Anno di CRISTO DCCC. Indizione VIII.
LEONE III papa 6.
CARLO MAGNO imperadore 1.
PIPPINO re d'Italia 20.
Dopo essersi sbrigato Carlo Magno dalle lunghe e fastidiose guerre de'
Sassoni e degli Unni, rivolse i suoi pensieri all'Italia. Non pareva a
lui peranche se non imperfettamente terminata la causa de' persecutori
di papa Leone. Oltre a ciò, _Grimoaldo_ duca di Benevento sostenea con
vigore l'indipendenza dal re Carlo, e coll'armi difendeva il suo
diritto. Nè volea finalmente esso re Carlo lasciare impunita la morte di
_Enrico_ duca del Friuli. Venne dunque alla determinazione d'imprendere
di nuovo il viaggio d'Italia[618]. Dopo Pasqua arrivò alla città di
Tours, accompagnato da _Carlo_ e _Pippino_ suoi figliuoli, e colà ancora
arrivò _Lodovico_, il terzo de' suoi figliuoli legittimi. Gli convenne
fermarsi quivi per la mala sanità della regina _Liutgarde_ sua moglie,
che diede ivi fine al corso di sua vita. Perch'egli non sapeva
passarsela senza una donna ai fianchi, tenne da lì innanzi l'una dopo
l'altra quattro concubine, nominate tutte dall'autor della sua vita
Eginardo. I padri Bollandisti ed altri, considerate tante virtù, e
massimamente la religion di questo gran principe, hanno sostenuto che sì
fatte concubine fossero mogli di coscienza; mogli, come suol dirsi,
della mano sinistra: e però lecite e non contrarie agl'insegnamenti
della Chiesa, la quale poi solamente nel concilio di Trento diede un
miglior regolamento al sacro contratto del matrimonio. Se ciò ben
sussista, ne lascerò io ad altri la decisione. Passò di là il re Carlo a
Magonza, e, secondochè abbiamo dagli Annali pubblicati dal
Lambecio[619], tenne ivi una gran dieta, dove espose le ingiurie fatte
al romano pontefice e i suoi motivi di passare in Italia, giacchè si
godeva la pace in tutta la monarchia franzese. Venne dunque l'invitto
re, guidando seco un poderoso esercito, ed, arrivato a Ravenna, vi prese
riposo per sette giorni[620]. Continuato dipoi il cammino sino ad
Ancona, di là spedì il figliuolo Pippino con parte della armata contra
del duca di Benevento, ma senza apparire che questi facesse per ora
impresa alcuna in quelle parti. Venne il pontefice Leone incontro al re
sino a Nomento, oggidì Lamentana, dodici miglia lungi da Roma, e dopo
avere desinato con lui, se ne ritornò a Roma, per riceverlo nel dì
seguente con più solennità. Arrivato il re con tutta la sua corte, trovò
esso papa che l'aspettava davanti alla basilica vaticana coi vescovi e
col clero, e fra i sacri cantici l'introdusse nel sacro tempio per
rendere grazie all'Altissimo. Abbiamo anche dal monaco engolismense[621]
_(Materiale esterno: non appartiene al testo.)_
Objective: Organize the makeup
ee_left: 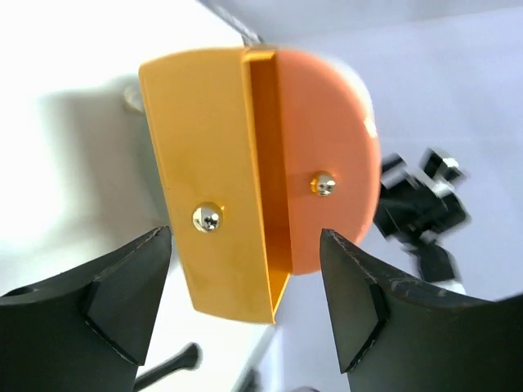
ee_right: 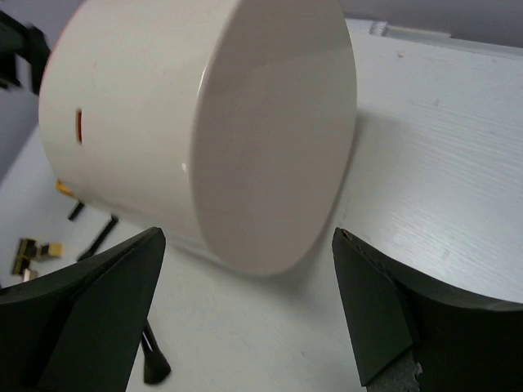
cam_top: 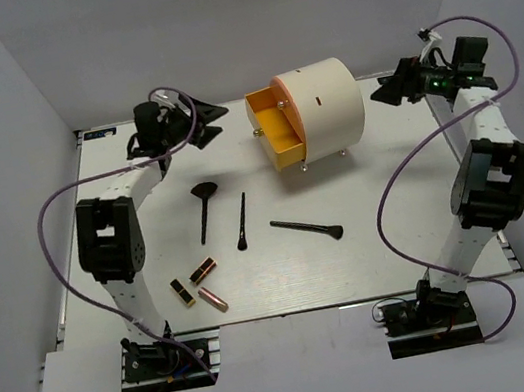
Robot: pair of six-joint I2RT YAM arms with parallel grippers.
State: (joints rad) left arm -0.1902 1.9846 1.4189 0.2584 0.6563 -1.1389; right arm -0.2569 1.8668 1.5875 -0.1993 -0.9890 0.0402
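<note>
The makeup lies on the white table in the top view. There is a wide-headed brush (cam_top: pixel 205 204), a thin brush (cam_top: pixel 242 222) and a third brush (cam_top: pixel 306 229). Three lipstick tubes (cam_top: pixel 203 269) (cam_top: pixel 182 292) (cam_top: pixel 212 299) sit near the front left. My left gripper (cam_top: pixel 214 123) (ee_left: pixel 245 302) is open, just left of the pulled-out orange drawer (cam_top: pixel 276 131) (ee_left: pixel 212 163), with nothing between its fingers. My right gripper (cam_top: pixel 384 91) (ee_right: pixel 249 302) is open too, right of the cream cylinder (cam_top: pixel 325 104) (ee_right: pixel 204 122), apart from it.
White walls enclose the table on three sides. Purple cables loop from both arms. A brush tip (ee_right: pixel 154 363) and lipsticks (ee_right: pixel 29 253) show at the left edge of the right wrist view. A brush handle (ee_left: pixel 167 367) shows low in the left wrist view.
</note>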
che andarono fuor di Roma le milizie, le scuole ed altre persone ad
incontrare il re vegnente, come altre volte s'era praticato. Seguì
l'arrivo colà di Carlo Magno nel dì 24 di novembre[622]. Dopo sette
giorni raunatisi per ordine suo in s. Pietro gli arcivescovi, vescovi ed
abbati, e tutta la nobiltà sì franzese che romana, e postisi a sedere
esso re e il papa, con far anche sedere tutti i suddetti prelati, stando
in piedi gli altri sacerdoti e nobili, fu intimato l'esame de' reati che
venivano apposti ad esso papa Leone. Allora tutti i vescovi ed abbati
concordemente protestarono che niuno ardiva di chiamare in giudizio il
sommo pontefice; perchè la Sede apostolica, capo di tutte le Chiese, è
bensì giudice di tutti gli ecclesiastici, ma essa non è giudicata da
alcuno, come sempre s'era praticato in addietro. E il papa soggiunse che
voleva seguitare il rito de' suoi predecessori. In fatti nel giorno
appresso, giacchè niuno compariva che osasse provar que' pretesi
delitti, il papa davanti a tutta quella grande assemblea, e presente il
popolo romano, salito sull'ambone, ossia sul pulpito, tenendo in mano il
libro de' santi Vangeli, con chiara voce protestò che in sua coscienza
non sapea d'aver commesso que' falli, de' quali veniva imputato da
alcuni de' Romani suoi persecutori, e tal protesta autenticò col
giuramento. Il che fatto, e canonicamente terminato quel difficil
affare, tutto il clero, intonato il _Te Deum_, diede grazie
all'Altissimo, alla Vergine santa, a san Pietro e a tutti i Santi. Negli
Annali pubblicati dal Lambecio e scritti da autore contemporaneo,
abbiamo che molto ben comparvero in quell'assemblea gli accusatori del
papa; ma conosciuto che da invidia e malizia procedevano quelle
imputazioni, fu risoluto da tutti che il papa da sè stesso si purgasse
da que' falsi reati. Leggesi presso il cardinal Baronio[623] la formula
usata in quella congiuntura da esso papa Leone.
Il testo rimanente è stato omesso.